• What this task involves:
The answer must consist of every line in the records below that contains the string "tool".

######

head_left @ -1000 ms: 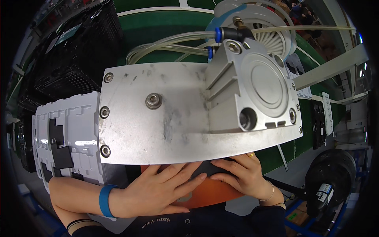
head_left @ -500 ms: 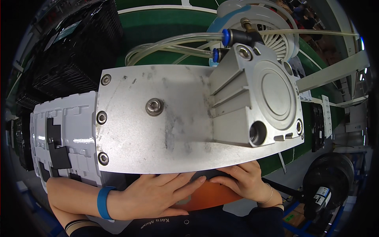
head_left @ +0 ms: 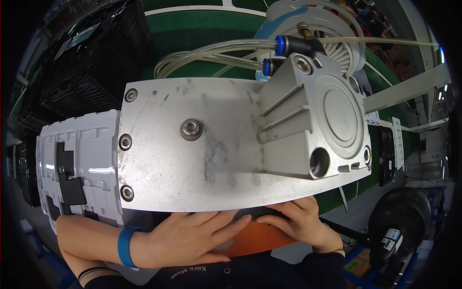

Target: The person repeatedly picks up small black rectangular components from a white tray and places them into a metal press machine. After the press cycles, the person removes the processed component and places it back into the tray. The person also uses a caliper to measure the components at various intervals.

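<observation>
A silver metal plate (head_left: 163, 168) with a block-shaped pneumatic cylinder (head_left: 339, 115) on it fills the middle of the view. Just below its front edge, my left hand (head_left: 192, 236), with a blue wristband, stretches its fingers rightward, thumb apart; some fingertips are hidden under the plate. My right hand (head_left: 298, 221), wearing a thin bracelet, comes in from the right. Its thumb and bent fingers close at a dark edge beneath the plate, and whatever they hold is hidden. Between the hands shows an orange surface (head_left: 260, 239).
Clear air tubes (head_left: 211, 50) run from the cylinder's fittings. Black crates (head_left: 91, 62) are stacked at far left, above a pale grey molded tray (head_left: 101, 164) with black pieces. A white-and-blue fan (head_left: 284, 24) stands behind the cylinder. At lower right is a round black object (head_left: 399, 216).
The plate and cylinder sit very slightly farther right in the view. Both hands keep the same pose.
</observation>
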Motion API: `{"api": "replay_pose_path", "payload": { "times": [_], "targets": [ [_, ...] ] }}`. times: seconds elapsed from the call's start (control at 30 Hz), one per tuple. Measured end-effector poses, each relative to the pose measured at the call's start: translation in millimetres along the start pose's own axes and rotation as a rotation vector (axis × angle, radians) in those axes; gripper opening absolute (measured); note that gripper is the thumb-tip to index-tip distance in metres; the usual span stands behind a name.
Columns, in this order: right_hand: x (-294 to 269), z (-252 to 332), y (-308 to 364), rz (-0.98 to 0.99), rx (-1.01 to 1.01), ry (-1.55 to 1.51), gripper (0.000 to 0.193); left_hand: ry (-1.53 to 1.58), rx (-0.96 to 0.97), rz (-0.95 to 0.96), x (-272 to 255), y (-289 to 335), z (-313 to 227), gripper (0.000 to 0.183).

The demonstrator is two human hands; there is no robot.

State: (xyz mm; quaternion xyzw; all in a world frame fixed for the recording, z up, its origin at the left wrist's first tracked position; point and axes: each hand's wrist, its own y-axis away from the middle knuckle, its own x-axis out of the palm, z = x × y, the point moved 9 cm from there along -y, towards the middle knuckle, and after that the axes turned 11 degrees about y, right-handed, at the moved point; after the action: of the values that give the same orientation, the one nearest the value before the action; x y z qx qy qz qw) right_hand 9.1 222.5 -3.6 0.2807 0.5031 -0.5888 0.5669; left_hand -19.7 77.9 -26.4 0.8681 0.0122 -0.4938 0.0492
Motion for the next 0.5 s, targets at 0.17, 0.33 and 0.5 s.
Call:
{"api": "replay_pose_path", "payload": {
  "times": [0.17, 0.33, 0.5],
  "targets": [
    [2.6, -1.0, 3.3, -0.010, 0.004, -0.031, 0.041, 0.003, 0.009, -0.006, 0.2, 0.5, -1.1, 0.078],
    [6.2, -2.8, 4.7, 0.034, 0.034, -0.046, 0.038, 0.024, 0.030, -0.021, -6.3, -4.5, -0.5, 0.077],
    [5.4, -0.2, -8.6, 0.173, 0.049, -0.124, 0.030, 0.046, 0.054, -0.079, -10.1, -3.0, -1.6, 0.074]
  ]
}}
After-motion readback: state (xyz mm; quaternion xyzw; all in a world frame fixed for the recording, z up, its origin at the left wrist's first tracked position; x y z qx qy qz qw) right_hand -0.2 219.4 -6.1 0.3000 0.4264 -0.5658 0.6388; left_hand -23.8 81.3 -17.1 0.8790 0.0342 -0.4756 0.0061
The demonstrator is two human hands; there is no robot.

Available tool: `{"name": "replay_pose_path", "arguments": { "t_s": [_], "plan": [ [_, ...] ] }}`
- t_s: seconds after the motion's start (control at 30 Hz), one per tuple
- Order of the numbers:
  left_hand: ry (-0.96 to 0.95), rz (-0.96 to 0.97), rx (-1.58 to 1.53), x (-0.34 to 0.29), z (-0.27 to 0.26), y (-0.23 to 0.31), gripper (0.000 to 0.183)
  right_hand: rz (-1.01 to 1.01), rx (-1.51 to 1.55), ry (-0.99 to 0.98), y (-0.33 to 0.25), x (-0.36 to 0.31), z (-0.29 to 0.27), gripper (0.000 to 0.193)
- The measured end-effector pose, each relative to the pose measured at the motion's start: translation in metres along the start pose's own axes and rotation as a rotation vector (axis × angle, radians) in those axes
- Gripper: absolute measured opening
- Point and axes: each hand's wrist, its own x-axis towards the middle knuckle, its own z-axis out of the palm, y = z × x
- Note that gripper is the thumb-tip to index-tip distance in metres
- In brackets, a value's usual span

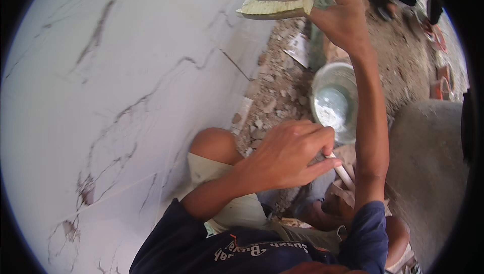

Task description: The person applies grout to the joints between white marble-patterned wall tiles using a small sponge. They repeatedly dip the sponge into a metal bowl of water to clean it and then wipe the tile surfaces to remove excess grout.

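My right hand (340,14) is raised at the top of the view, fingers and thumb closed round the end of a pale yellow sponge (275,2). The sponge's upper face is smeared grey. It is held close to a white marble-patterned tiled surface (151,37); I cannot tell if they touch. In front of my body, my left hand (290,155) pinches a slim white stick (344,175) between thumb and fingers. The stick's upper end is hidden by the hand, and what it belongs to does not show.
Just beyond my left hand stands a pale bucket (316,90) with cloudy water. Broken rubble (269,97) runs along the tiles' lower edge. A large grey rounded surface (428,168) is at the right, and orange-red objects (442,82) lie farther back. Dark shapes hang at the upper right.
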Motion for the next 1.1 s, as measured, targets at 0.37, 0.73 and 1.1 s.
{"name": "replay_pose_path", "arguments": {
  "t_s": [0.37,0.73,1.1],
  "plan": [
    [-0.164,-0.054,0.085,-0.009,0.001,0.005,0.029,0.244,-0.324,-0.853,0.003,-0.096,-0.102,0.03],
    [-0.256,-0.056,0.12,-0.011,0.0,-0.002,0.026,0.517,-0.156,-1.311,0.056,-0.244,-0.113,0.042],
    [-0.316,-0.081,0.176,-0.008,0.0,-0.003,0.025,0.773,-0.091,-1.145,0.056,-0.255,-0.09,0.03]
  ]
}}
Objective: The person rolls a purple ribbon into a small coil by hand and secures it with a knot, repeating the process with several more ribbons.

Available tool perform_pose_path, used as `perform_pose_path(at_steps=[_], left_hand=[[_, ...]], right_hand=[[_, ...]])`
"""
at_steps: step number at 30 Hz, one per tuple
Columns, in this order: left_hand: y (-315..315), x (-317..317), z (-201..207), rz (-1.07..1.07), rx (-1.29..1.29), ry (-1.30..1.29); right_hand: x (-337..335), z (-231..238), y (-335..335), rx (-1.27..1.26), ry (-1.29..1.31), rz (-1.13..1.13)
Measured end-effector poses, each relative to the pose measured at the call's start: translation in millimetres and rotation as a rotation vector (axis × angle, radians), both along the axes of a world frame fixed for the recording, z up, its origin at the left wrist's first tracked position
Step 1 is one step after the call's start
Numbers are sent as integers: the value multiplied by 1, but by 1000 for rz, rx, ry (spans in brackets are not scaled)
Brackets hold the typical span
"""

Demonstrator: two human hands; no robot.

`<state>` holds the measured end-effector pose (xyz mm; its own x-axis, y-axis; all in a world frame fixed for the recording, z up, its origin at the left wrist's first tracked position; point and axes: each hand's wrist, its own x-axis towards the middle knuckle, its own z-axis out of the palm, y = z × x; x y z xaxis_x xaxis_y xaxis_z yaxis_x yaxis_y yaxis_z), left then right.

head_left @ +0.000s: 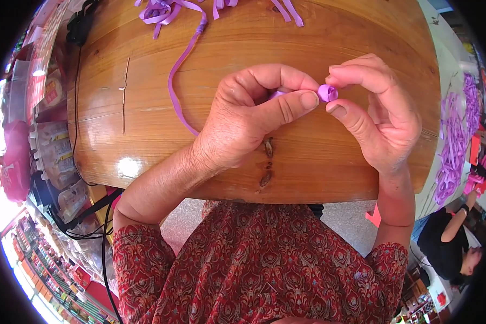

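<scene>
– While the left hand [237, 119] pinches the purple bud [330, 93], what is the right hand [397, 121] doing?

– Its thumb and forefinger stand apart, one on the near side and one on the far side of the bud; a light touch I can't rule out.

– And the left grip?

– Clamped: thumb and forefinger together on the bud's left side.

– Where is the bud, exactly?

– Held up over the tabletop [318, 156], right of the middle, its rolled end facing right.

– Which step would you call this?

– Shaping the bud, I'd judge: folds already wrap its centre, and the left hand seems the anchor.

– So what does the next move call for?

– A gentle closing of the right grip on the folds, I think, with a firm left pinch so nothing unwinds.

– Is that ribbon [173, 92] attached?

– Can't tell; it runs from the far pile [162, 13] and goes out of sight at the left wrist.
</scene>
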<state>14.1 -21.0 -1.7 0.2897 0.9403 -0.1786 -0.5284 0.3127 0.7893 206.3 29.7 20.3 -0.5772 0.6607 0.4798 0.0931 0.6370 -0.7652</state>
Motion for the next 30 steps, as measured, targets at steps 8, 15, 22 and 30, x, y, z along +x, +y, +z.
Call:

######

• Worked solution:
Available tool: `{"name": "replay_pose_path", "arguments": { "t_s": [_], "plan": [ [_, ...] ] }}`
Available tool perform_pose_path, used as `perform_pose_path(at_steps=[_], left_hand=[[_, ...]], right_hand=[[_, ...]])`

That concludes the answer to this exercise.